PROMPT:
When you write out the listing, keep every character and omit the pictures.

- - - -

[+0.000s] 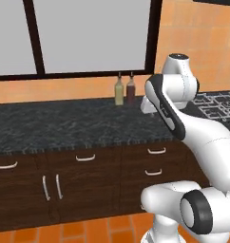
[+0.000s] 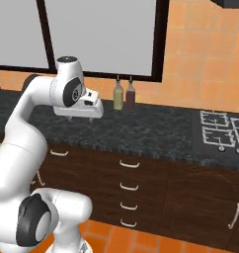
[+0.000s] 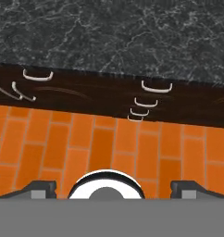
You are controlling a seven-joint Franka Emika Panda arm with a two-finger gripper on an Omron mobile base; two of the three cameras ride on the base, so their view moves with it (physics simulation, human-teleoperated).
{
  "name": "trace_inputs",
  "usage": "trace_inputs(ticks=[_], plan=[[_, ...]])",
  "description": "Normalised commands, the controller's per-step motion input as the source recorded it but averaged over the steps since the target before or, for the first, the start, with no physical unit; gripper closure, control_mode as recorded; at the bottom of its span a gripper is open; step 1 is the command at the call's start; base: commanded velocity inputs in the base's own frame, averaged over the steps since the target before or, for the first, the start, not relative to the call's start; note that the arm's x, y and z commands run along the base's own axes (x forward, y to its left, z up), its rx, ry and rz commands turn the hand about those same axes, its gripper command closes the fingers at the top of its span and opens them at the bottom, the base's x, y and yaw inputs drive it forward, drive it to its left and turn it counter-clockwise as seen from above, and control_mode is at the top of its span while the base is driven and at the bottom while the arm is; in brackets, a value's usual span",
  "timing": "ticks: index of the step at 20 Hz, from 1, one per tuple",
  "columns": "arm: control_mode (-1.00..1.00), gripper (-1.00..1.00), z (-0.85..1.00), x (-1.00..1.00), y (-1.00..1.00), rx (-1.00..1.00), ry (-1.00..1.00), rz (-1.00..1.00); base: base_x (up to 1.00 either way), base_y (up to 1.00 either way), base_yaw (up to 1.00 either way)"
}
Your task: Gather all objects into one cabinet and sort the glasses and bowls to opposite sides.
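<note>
White robot arm's jaws [image 3: 112,187] set wide over orange tiled floor [image 3: 100,143], dark speckled stone worktop [image 1: 64,123] beyond, 2 bottles [image 2: 123,96] by the wall

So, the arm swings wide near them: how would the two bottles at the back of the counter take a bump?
The green bottle and the brown bottle are tall and narrow, so either would probably tip rather than slide. They stand very close together, so one would likely knock the other. Once down, their round bodies may roll on the flat counter.
</note>
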Motion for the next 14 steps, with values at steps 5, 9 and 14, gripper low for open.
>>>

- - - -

ANSWER FOR THIS EXERCISE:
[+0.000s] 
[+0.000s] 
[+0.000s] 
You are controlling a seven-joint Franka Emika Panda arm with a two-finger gripper on an Omron mobile base; two of the three cameras ride on the base, so their view moves with it (physics simulation, human-teleoperated).
{
  "name": "trace_inputs",
  "usage": "trace_inputs(ticks=[_], plan=[[_, ...]])",
  "description": "Normalised commands, the controller's per-step motion input as the source recorded it but averaged over the steps since the target before or, for the first, the start, with no physical unit; gripper closure, control_mode as recorded; at the bottom of its span a gripper is open; step 1 is the command at the call's start; base: commanded velocity inputs in the base's own frame, averaged over the steps since the target before or, for the first, the start, not relative to the call's start; note that the arm's x, y and z commands run along the base's own axes (x forward, y to its left, z up), its rx, ry and rz commands turn the hand about those same axes, its gripper command closes the fingers at the top of its span and opens them at the bottom, the base's x, y and yaw inputs drive it forward, drive it to its left and turn it counter-clockwise as seen from above, and control_mode is at the top of its span while the base is driven and at the bottom while the arm is; in brackets, a value's usual span",
  "timing": "ticks: index of the step at 20 Hz, from 1, one per tuple",
  "columns": "arm: control_mode (-1.00..1.00), gripper (-1.00..1.00), z (-0.85..1.00), x (-1.00..1.00), y (-1.00..1.00), rx (-1.00..1.00), ry (-1.00..1.00), rz (-1.00..1.00); base: base_x (up to 1.00 either way), base_y (up to 1.00 either way), base_yaw (up to 1.00 either way)"
}
Your task: Gather all objects into one cabinet and sort the glasses and bowls to opposite sides.
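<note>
White robot arm's jaws [image 3: 112,187] set wide over orange tiled floor [image 3: 100,143], dark speckled stone worktop [image 1: 64,123] beyond, 2 bottles [image 2: 123,96] by the wall

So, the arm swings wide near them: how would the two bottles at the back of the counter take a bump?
The green bottle and the brown bottle are tall and narrow, so either would probably tip rather than slide. They stand very close together, so one would likely knock the other. Once down, their round bodies may roll on the flat counter.
</note>
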Motion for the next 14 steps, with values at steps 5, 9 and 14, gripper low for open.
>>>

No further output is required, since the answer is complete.